Alpha-Beta Pruning

12. Alpha-Beta Pruning#

12.1. Optimizing Minimax with Alpha-Beta Pruning#

12.1.1. Introduction#

While the Minimax algorithm guarantees optimal decisions, it has a significant drawback: it explores every possible branch of the game tree, which can be computationally expensive. Alpha-Beta Pruning is an optimization technique that can significantly reduce the number of nodes evaluated without affecting the final result.

12.1.2. What is Alpha-Beta Pruning?#

Alpha-Beta Pruning works by eliminating branches that cannot possibly influence the final decision. It maintains two values:

Alpha (α): The best value that the maximizer (Pacman) has found so far
Beta (β): The best value that the minimizer (Ghost) has found so far

12.1.3. The Pruning Principle#

The key insight is:

If at any point we discover that the current path will not be chosen, we can stop exploring it.

Specifically:

In MAX nodes: If the value becomes ≥ β, prune (the minimizer won’t allow this path)
In MIN nodes: If the value becomes ≤ α, prune (the maximizer won’t choose this path)

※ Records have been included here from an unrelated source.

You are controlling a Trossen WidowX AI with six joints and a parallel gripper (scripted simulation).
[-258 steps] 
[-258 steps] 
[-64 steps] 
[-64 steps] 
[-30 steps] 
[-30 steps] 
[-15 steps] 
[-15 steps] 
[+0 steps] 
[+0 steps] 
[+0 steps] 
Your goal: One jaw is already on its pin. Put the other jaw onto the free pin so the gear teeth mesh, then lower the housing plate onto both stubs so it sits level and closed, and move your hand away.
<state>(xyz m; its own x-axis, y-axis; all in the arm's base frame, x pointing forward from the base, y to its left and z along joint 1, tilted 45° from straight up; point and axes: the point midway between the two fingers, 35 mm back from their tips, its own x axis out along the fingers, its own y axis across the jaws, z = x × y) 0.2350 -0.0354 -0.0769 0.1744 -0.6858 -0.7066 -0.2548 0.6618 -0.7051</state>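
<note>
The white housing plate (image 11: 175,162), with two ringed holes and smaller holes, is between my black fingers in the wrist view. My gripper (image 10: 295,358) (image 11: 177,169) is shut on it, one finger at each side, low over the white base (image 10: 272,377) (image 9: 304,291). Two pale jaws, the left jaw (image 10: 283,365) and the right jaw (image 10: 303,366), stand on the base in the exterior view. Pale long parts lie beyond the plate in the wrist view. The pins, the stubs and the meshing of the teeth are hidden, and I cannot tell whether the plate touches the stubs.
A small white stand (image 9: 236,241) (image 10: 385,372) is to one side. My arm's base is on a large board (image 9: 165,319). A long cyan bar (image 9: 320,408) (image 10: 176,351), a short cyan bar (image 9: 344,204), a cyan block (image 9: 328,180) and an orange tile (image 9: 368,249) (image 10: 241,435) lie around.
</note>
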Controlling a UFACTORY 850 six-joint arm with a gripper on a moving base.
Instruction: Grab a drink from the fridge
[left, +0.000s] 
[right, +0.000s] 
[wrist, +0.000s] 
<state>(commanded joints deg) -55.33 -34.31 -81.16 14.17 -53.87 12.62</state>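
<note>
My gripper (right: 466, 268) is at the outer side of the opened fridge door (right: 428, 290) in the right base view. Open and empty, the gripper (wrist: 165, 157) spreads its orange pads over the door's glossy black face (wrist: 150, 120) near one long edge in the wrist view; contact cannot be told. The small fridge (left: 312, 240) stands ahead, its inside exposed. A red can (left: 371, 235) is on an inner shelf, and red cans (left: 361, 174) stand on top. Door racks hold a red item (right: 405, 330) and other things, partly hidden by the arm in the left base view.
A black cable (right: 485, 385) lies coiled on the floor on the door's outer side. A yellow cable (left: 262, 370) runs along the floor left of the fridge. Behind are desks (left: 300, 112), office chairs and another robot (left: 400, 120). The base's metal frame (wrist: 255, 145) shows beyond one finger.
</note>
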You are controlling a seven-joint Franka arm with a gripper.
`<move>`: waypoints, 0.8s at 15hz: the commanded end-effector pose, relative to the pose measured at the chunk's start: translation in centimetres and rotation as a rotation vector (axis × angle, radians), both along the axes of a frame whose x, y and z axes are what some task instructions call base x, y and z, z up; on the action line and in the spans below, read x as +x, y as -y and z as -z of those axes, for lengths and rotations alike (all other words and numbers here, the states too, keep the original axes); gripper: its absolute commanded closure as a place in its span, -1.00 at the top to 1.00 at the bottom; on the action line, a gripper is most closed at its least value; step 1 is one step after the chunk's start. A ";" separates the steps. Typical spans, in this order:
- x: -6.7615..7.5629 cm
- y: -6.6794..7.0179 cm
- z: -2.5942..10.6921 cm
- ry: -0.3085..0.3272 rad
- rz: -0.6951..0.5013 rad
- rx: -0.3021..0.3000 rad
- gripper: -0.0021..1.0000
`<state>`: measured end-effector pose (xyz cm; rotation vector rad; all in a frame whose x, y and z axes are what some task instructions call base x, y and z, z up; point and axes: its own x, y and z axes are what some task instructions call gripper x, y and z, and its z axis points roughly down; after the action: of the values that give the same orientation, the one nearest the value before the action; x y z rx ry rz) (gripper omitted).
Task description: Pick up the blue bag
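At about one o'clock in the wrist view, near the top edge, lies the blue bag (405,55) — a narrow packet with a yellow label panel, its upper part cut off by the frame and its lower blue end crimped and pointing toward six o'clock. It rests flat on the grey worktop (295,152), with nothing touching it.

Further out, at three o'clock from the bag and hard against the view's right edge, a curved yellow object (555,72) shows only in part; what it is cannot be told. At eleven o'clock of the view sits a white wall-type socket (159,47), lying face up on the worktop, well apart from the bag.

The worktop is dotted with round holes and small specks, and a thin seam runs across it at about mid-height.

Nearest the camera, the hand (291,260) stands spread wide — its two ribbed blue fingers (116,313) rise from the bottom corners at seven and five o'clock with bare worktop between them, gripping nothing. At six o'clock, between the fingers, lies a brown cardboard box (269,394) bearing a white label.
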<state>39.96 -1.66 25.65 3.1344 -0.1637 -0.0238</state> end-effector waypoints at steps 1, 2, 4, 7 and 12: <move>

12.1.4. Alpha-Beta Algorithm#

def alphabeta(node, depth, alpha, beta, is_maximizing_player):
    if depth == 0 or node.is_terminal():
        return node.evaluate()
    
    if is_maximizing_player:
        max_eval = float('-inf')
        for child in node.get_children():
            eval_score = alphabeta(child, depth-1, alpha, beta, False)
            max_eval = max(max_eval, eval_score)
            alpha = max(alpha, eval_score)
            if beta <= alpha:  # Prune!
                break
        return max_eval
    else:
        min_eval = float('inf')
        for child in node.get_children():
            eval_score = alphabeta(child, depth-1, alpha, beta, True)
            min_eval = min(min_eval, eval_score)
            beta = min(beta, eval_score)
            if beta <= alpha:  # Prune!
                break
        return min_eval

12.2. Application to Pacman#

Now we will apply Alpha-Beta pruning to the Pacman game, where:

Pacman (Agent 0): Maximizing player - wants to maximize score
Ghosts (Agents 1+): Minimizing players - want to minimize Pacman’s score

12.2.1. Game Structure in Pacman#

In Pacman Alpha-Beta with 2 ghosts:

One ply = Pacman moves + Ghost 1 moves + Ghost 2 moves
Depth 1 = One complete ply (Pacman + both ghosts)
Depth 2 = Two complete plies

12.2.2. Agent Order#

The agents take turns in this specific order:

Pacman (Agent 0) - MAX player
Ghost 1 (Agent 1) - MIN player
Ghost 2 (Agent 2) - MIN player
Back to Pacman (Agent 0) - depth increments

This cycle repeats until the maximum depth is reached.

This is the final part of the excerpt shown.